# Hand sewing of English paper



## Debbie in Wa (Dec 28, 2007)

pieces is turning out to be quite fun. I am doing things my way though. I made my own templates out of the quilters plastic templates. With one sheet I can get around 84 diamonds cut. I use these for the white star parts. For the print fabric part, my templates are made out of stitch and tear that you buy in the interfacing. I did this because those pieces stay in longer so that I can starch and iron the little hexagon shapes before sewing them together. ( I take the plastic out from under the stars prior to ironing). I am kinda doing this like blocks of regular quilting. My points are nice and crisp now to sew the sections together. Here is some pictures of the early parts.


----------



## okiemom (May 12, 2002)

gorgeous!!!! I love English paper piecing too. I am doing the traditional Grandma's flower garden. They are so easy to transport and s tart and stop


----------



## vicki in NW OH (May 10, 2002)

Oh, I love that! It's going to be really pretty. I love to stitch those pieces together.


----------



## Maura (Jun 6, 2004)

What fun! I've made a couple of tumbling blocks and got a little creative too. Your effort is really turning out nice.


----------



## bgraham (Jun 30, 2005)

Those look fantastic!

I love English Paper Piecing! I enjoy it so much several of my friends have taken it up as well. 

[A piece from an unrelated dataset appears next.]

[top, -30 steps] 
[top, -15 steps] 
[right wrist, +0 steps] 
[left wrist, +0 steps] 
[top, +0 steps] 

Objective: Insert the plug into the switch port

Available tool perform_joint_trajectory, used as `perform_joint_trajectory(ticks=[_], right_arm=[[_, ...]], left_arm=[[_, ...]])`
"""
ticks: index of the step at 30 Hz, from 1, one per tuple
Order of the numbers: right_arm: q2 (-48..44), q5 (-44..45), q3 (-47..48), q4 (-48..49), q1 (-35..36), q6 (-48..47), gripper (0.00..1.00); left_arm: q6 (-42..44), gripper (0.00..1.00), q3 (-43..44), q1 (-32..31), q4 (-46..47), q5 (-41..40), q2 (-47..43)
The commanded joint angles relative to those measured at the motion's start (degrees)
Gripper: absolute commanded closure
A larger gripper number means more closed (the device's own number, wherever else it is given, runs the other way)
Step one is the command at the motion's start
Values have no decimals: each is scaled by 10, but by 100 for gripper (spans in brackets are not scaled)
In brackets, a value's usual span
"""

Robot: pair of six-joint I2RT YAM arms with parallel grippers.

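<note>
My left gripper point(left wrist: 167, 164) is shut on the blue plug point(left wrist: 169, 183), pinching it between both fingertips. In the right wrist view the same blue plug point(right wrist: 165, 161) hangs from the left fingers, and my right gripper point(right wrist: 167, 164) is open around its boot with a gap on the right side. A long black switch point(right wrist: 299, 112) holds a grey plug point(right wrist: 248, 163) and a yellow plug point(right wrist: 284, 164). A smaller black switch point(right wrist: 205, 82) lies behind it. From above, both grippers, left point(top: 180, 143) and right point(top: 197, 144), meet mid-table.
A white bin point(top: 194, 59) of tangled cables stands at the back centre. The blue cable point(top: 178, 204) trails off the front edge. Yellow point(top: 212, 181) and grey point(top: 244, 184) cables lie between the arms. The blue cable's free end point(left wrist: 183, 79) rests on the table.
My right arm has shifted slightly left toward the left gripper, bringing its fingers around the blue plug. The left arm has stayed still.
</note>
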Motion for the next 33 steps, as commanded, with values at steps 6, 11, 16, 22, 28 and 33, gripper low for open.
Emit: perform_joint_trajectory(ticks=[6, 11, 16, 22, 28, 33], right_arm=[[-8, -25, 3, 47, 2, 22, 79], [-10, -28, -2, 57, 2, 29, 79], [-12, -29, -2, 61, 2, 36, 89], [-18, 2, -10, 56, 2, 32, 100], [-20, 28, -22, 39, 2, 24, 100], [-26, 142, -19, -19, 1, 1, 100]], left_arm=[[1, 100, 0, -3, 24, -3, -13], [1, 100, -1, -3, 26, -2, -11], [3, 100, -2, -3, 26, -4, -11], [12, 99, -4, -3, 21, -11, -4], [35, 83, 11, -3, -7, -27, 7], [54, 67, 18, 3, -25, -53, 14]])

One of the things I like so much about it, is it's portability. I really like being able to take it with me while I'm waiting on the kids at piano lessons or ball practice, etc.


----------



## Gretchen Ann (Aug 30, 2010)

This is really pretty. I love the look of the (to me anyway) floating tumbling blocks.

I know it takes time to do projects like these, but they are a real treasure when completed.

English paper piecing is really addictive!


----------